17 Feb 2022
Posted by Andrew Kantor
Not great at all, actually. It turns out that while they can cut costs for patients at the counter, they totally clobber the companies (i.e., insurers) paying the bills — and that, of course, just rolls downhill to employers and patients.
That’s what health economists at the National Bureau of Economic Research found when they crunched data on drug pricing from a large, unnamed PBM. In fact,
The researchers estimated the health care system could save $1 billion annually if copay cards were banned — and that’s just for multiple sclerosis drugs. (Emphasis ours.)
And the payback would be substantial. Yes, banning coupons would raise co-pays, “but we estimate the savings for insurers would be nearly 4 times as large.” The trick would be to make insurers return some of those savings to patients, which, they say, could be solved with legislation.
Small cuts, even if they bleed, don’t need an antibiotic ointment, says the American Academy of Dermatology.
If it ain’t full of pus, crusty, purple, or hot, just wash it out, put some Vaseline on it (preferably from a tube, not a jar), and cover it with a bandage or Band-Aid. Using antibiotics won’t help, it says, and is more likely to cause irritation and contact dermatitis.
In 2003, the FDA began warning that antidepressants could cause suicidal thoughts in young people. In fact, it even made that a serious ‘black box’ warning.
Small problem: There was no evidence that antidepressants caused suicide. (In fact, the FDA used the ambiguous word suicidality — meaning “suicidal thinking or behavior,” but not actually, er, following through.)

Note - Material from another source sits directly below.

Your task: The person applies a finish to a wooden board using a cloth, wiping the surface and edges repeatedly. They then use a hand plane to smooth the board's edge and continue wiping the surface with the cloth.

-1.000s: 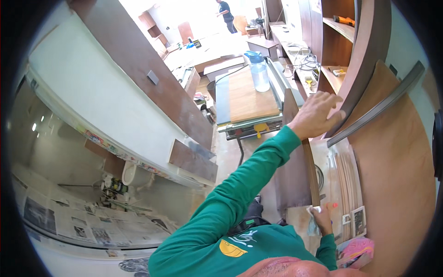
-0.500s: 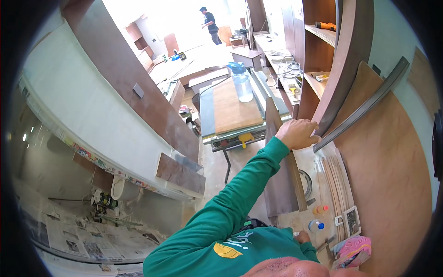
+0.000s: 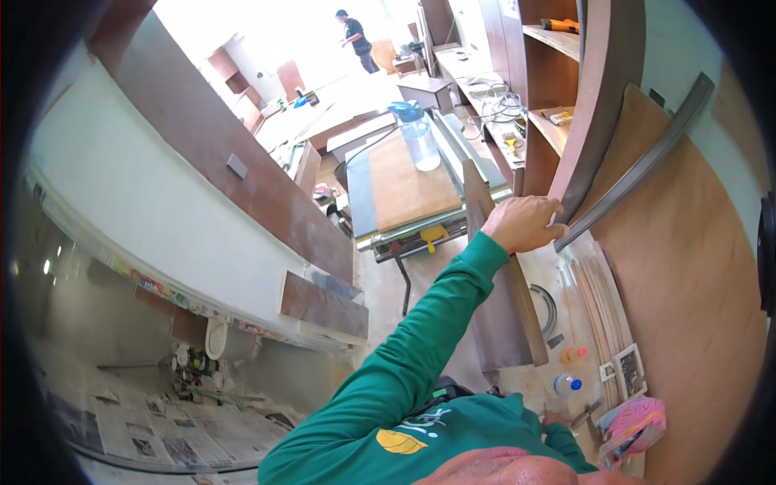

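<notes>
My left hand (image 3: 524,223) reaches forward in a green sleeve, beside the front edge of a tall brown cabinet side panel (image 3: 596,121). Its fingers are curled together around something small and pale at the fingertips, too small to name. Just beyond the fingers is the lower end of a long grey strip (image 3: 647,174). Below the wrist stands a dark brown board (image 3: 501,315) with a lighter edge, partly hidden by the hand and sleeve. My right hand (image 3: 554,419) is low beside my body, mostly hidden; its fingers cannot be made out. A flat tool (image 3: 585,414) lies near it.
A table saw (image 3: 408,182) bearing a blue-lidded water jug (image 3: 418,137) stands ahead. Wooden strips (image 3: 596,299), a blue-capped bottle (image 3: 567,384) and a pink bag (image 3: 634,428) are at right. A large brown sheet (image 3: 663,291) leans there. A person (image 3: 354,39) stands far off.
The view has shifted slightly. My left hand stays by the cabinet edge with its fingers still curled. My right hand has come a little nearer to the flat tool.
</notes>
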`<action>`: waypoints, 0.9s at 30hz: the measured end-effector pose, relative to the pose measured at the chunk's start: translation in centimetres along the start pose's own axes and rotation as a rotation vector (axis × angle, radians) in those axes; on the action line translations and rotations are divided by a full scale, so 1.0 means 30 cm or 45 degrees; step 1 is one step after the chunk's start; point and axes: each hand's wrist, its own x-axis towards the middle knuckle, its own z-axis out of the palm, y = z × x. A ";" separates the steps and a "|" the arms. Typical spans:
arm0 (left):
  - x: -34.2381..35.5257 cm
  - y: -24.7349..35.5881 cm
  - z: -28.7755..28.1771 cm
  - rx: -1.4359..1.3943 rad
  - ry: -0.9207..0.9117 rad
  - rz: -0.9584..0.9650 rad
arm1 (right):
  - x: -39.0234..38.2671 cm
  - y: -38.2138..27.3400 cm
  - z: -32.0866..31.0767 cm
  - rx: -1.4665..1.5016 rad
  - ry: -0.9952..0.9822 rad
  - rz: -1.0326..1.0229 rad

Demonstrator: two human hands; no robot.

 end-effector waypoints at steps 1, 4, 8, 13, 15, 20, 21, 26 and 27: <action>0.005 0.009 0.005 0.001 -0.019 0.011 | 0.013 0.009 0.023 0.007 0.017 -0.037; 0.003 0.008 0.016 0.017 -0.026 0.013 | -0.041 -0.044 -0.013 -0.089 0.062 0.136; 0.019 0.020 0.002 -0.023 0.006 0.052 | 0.125 0.087 0.150 -0.148 0.140 0.156; 0.012 0.023 0.007 -0.013 -0.020 0.023 | 0.068 0.141 0.142 0.104 0.153 -0.015; 0.007 0.021 -0.014 -0.013 -0.015 0.009 | 0.104 0.193 0.197 0.066 0.180 0.146; 0.017 0.023 0.005 0.008 -0.034 -0.002 | 0.000 0.187 0.143 -0.179 0.233 0.126; 0.019 0.025 0.003 -0.007 -0.046 -0.011 | 0.007 0.189 0.110 -0.238 0.158 0.048; -0.014 0.009 -0.006 0.014 -0.083 -0.069 | -0.307 -0.114 -0.460 0.232 0.358 0.047; 0.004 0.016 -0.003 0.025 -0.094 -0.039 | -0.300 -0.109 -0.521 0.331 0.622 0.040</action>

Antidepressant prescriptions for kids dropped.
Big problem: 17 years later, the data show that suicides among young people are up.
We found that during the pre-warning period, there was a 13-year stable downward trend in youth suicides, following availability of new and safer antidepressants.
That trend reversed, we found, soon after the FDA began antidepressant warnings in late 2003. Youth suicide deaths increased significantly.
Not content to wait till December, the Cleveland Clinic has already released its “Top 10 Medical Innovations for 2022”. Click that link for the details, but (spoiler!) here’s the list:
Making new sulfur drugs would be a good thing, but there’s usually a roadblock on the path to discovery: chirality. The same molecule’s left- or right-handed version could have very different effects, and ‘generating’ molecules can be an inexact science.
Chemists in Singapore have apparently found a way to fix that — a way to create compounds and control that chirality. And that means a smoother path to creating new molecules for sulfur-based drugs.
The process of drug discovery […] involves testing drug candidates with different pharmacophores until a certain combination proves to be effective in modulating a biological pathway. We essentially developed a method that could allow us to make many different types of sulfur-based pharmacophores that are compatible with different drug compounds.
Japanese researchers got a happy surprise when studying nanoparticles derived from corn*: They can fight cancer.
Nanoparticles vs. cancer isn’t new — they can carry drugs directly to tumors. One of the most efficient ways to produce them is via plants. Tokyo University of Science scientists were checking out corn as a source because it’s, well, everywhere.
When testing to see how cells were affected by these corn-based nanoparticles (cNPs) they got a shock: Not only did these cNPs go straight for the tumors (“indicating their selectivity for carcinogenic cell lines”), they also got other cells to release cancer-killing tumor necrosis factor alpha (TNF-α) molecules.
The result was astounding enough to get a Japanese scientist to use an exclamation point:
“These cNPs exhibit excellent anti-tumor properties, are easy to develop, and are economically viable. Moreover, they do not exhibit any serious adverse effects, at least in mice so far!”
For someone having a heart attack, lidocaine can be a life saver, holding off ischemia and ventricular fibrillation. Downside: The side effects can be so bad that lidocaine is only administered in a hospital via IV.
But British scientists at Kings College London have found what they think is an alternative: A drug with the not-at-all-confusing name “OCT2013” that has a neat trick: It converts to lidocaine when oxygen is limited, i.e., when it reaches the part of the heart undergoing ischemia. The kicker: “OCT2013 itself is inactive so it has no effects elsewhere, and therefore no side effects.”
Treatment with psilocybin — when combined with psychotherapy — may last at least a year … at least for some patients.
“[L]arge decreases in depression, and that depression severity remained low one, three, six, and 12 months after treatment,” reported Johns Hopkins researchers after experimenting on 27 patients.
In fact, it might last longer — they just didn’t test for that. But, they caution, that doesn’t mean people should go out popping magic mushrooms.
“[T]he results we see are in a research setting and require quite a lot of preparation and structured support from trained clinicians and therapists, and people should not attempt to try it on their own.”
“Burnt-out doctors are being recruited to try ‘magic’ mushrooms for pandemic-related depression and anxiety” to “disrupt the cycle of negative thoughts built up over 2 years of pandemic.”